According to IFPRI, 19 percent of farmers take finance from relatives. 15 percent from the landowner, 11.4 percent come from moneylenders and 3.6 percent from various associations and cooperatives. Farmers get the largest share of the finance from the Krishi Bank, which is about 15 percent. Large, medium and small farmers together get 36 percent of the total finance while marginal farmers get about 5 percent. The total percentage of finance all the farmers get is 36 percent. Sharecroppers, the farmers who cultivate other people's land on lease, do not get this finance. As a result, they have to rely on finance from other sources, including NGOs.

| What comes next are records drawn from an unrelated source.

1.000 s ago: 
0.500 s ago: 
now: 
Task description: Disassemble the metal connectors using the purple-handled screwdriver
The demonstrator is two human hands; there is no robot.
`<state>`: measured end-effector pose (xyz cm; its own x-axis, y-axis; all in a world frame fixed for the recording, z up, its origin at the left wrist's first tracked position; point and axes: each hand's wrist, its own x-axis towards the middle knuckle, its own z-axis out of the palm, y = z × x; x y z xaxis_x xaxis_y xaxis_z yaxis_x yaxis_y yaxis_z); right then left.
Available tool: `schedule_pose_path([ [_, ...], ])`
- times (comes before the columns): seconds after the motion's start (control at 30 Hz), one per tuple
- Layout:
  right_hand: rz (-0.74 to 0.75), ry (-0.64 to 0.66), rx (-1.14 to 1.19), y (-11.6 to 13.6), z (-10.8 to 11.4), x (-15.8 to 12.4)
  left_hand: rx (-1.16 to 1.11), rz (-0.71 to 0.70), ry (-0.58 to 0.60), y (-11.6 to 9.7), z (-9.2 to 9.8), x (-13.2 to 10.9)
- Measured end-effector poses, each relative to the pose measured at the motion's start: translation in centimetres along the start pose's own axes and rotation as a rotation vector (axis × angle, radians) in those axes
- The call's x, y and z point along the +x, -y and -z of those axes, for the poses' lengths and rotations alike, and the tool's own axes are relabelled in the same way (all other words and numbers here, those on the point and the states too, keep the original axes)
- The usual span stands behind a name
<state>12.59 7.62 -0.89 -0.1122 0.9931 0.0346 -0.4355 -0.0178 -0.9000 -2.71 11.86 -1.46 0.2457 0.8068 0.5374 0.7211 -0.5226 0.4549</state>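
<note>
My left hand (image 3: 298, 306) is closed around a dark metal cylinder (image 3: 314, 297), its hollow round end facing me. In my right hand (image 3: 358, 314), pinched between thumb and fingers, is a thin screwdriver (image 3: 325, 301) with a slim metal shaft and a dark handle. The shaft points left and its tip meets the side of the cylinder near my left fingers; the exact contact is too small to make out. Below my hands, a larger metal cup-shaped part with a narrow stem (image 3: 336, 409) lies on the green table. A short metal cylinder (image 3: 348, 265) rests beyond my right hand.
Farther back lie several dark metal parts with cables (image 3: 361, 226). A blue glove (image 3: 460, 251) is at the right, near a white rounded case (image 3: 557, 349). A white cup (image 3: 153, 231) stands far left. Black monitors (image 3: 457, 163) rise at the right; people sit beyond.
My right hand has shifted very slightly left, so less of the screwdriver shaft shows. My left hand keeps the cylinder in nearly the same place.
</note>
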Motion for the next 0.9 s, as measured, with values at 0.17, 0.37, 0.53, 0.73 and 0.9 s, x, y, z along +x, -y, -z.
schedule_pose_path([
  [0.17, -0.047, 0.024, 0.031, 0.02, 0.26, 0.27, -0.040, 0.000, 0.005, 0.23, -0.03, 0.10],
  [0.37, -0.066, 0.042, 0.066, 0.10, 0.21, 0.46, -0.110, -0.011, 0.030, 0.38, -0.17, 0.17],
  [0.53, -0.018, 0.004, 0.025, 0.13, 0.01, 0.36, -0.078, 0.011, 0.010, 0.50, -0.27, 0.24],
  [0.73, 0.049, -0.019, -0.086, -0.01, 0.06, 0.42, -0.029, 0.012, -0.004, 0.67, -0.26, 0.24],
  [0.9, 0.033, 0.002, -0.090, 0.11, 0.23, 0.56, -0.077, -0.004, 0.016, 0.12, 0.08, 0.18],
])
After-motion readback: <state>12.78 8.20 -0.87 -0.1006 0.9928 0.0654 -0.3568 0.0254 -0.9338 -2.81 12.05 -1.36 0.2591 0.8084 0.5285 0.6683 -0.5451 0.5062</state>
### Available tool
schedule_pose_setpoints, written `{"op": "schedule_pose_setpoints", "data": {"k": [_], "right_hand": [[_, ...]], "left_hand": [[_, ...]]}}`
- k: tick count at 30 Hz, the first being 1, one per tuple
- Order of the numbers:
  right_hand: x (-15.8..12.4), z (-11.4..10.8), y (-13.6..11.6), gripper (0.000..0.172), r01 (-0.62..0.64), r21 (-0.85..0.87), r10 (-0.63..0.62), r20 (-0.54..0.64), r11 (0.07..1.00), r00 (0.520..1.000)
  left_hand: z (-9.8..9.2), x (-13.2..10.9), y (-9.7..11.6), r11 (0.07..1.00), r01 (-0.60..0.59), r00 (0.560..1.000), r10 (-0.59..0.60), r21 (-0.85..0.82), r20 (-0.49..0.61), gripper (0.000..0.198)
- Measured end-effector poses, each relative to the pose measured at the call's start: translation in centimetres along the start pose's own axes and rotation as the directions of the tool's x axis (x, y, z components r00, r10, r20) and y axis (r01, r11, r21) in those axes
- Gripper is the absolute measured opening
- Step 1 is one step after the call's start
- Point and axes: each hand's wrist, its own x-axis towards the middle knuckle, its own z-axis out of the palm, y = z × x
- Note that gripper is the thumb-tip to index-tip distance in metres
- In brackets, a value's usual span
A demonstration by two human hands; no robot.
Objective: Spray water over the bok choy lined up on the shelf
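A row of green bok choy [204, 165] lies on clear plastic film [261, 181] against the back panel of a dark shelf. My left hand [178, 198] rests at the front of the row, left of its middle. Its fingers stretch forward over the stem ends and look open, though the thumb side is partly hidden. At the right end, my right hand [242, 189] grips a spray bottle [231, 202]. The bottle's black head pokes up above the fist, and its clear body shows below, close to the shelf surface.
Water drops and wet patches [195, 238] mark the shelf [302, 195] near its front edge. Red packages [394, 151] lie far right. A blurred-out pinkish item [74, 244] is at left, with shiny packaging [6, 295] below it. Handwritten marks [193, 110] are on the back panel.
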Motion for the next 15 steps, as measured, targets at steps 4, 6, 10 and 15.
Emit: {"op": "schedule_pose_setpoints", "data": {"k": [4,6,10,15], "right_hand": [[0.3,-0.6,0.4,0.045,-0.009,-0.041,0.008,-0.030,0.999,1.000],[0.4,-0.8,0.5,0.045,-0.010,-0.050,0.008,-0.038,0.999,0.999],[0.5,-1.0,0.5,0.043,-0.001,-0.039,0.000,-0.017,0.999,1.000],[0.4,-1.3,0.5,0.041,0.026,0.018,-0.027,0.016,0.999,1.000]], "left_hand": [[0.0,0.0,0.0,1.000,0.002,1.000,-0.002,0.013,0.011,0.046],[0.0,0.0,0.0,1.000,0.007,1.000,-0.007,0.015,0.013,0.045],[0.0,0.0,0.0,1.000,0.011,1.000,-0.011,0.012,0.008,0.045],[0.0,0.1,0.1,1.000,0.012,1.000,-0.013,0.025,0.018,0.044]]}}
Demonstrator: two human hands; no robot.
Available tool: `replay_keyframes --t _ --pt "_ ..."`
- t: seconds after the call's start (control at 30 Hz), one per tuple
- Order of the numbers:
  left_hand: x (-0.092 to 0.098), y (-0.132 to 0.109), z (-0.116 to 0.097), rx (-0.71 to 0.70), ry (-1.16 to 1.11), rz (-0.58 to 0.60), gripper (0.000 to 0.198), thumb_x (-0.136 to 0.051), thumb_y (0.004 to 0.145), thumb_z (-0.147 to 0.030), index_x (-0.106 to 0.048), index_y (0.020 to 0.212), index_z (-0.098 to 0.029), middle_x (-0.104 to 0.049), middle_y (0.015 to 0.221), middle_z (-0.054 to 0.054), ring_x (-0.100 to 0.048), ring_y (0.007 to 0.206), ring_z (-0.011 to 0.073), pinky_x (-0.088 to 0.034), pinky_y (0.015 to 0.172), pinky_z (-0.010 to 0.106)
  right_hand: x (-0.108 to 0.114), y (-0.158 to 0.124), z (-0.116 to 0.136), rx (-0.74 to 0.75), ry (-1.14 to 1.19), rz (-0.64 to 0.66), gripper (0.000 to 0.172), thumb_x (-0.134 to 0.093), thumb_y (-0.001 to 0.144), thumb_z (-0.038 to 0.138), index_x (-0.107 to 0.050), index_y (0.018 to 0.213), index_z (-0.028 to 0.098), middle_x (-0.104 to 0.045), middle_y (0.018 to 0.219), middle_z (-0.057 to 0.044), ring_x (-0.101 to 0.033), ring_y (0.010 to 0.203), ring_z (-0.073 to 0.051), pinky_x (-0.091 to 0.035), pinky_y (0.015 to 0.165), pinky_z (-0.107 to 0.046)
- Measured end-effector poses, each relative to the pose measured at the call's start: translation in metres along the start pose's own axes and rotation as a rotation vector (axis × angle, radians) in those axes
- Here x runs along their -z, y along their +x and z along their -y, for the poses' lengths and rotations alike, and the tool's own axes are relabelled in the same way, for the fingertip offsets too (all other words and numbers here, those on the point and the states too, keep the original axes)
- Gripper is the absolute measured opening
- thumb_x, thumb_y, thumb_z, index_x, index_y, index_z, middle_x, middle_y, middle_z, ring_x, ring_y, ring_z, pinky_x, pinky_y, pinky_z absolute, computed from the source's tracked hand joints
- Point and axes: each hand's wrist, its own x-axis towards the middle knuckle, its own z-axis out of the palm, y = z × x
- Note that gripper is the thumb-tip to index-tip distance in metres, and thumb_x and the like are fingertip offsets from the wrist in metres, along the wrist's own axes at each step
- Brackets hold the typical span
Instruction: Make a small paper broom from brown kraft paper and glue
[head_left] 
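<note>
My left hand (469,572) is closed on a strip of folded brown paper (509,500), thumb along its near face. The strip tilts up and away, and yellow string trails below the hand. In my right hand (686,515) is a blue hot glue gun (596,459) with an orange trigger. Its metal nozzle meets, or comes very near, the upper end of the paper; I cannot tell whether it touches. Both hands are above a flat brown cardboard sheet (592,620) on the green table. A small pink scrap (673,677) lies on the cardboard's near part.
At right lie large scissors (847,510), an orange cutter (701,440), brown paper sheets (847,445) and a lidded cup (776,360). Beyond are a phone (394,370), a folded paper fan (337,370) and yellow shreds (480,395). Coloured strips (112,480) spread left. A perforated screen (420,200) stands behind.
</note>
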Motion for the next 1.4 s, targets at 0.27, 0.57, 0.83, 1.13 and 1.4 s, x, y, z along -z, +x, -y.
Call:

Small NGOs and associations began to form in the districts and upazilas from the 80s to the early 90s of the last century. Along with other developmental activities, these institutions started a micro-credit programme. Institutions thrive mainly on interest earned from finance. But there is no such change in the farmer I have witnessed. The farmer falls into a debt trap and sometimes carry the burden of prolonged finance that they take from NGOs and local moneylenders. Farmer Rafiqul Islam from Natore, at one of the open-air discussion among farmers and policymakers, popularly known as 'Krishi Budget Krishoker Budget' (Farmers' Voices in Budget, aired on Channel i), said he has never seen any political person become poor while doing politics, but the farmers are not well off doing their profession, which is farming. "We don't have capital, no one thinks about our market, no one talks about us," Rafiqul angrily said. Such anger doesn't only come from Rafiqul, but almost every farmer bears the same agony. Most importantly, the moneylenders expanded their business by capitalizing on the poor state of the farmers and they never want them to get out of this vicious circle of borrowing money from the locally-rich and powerful people.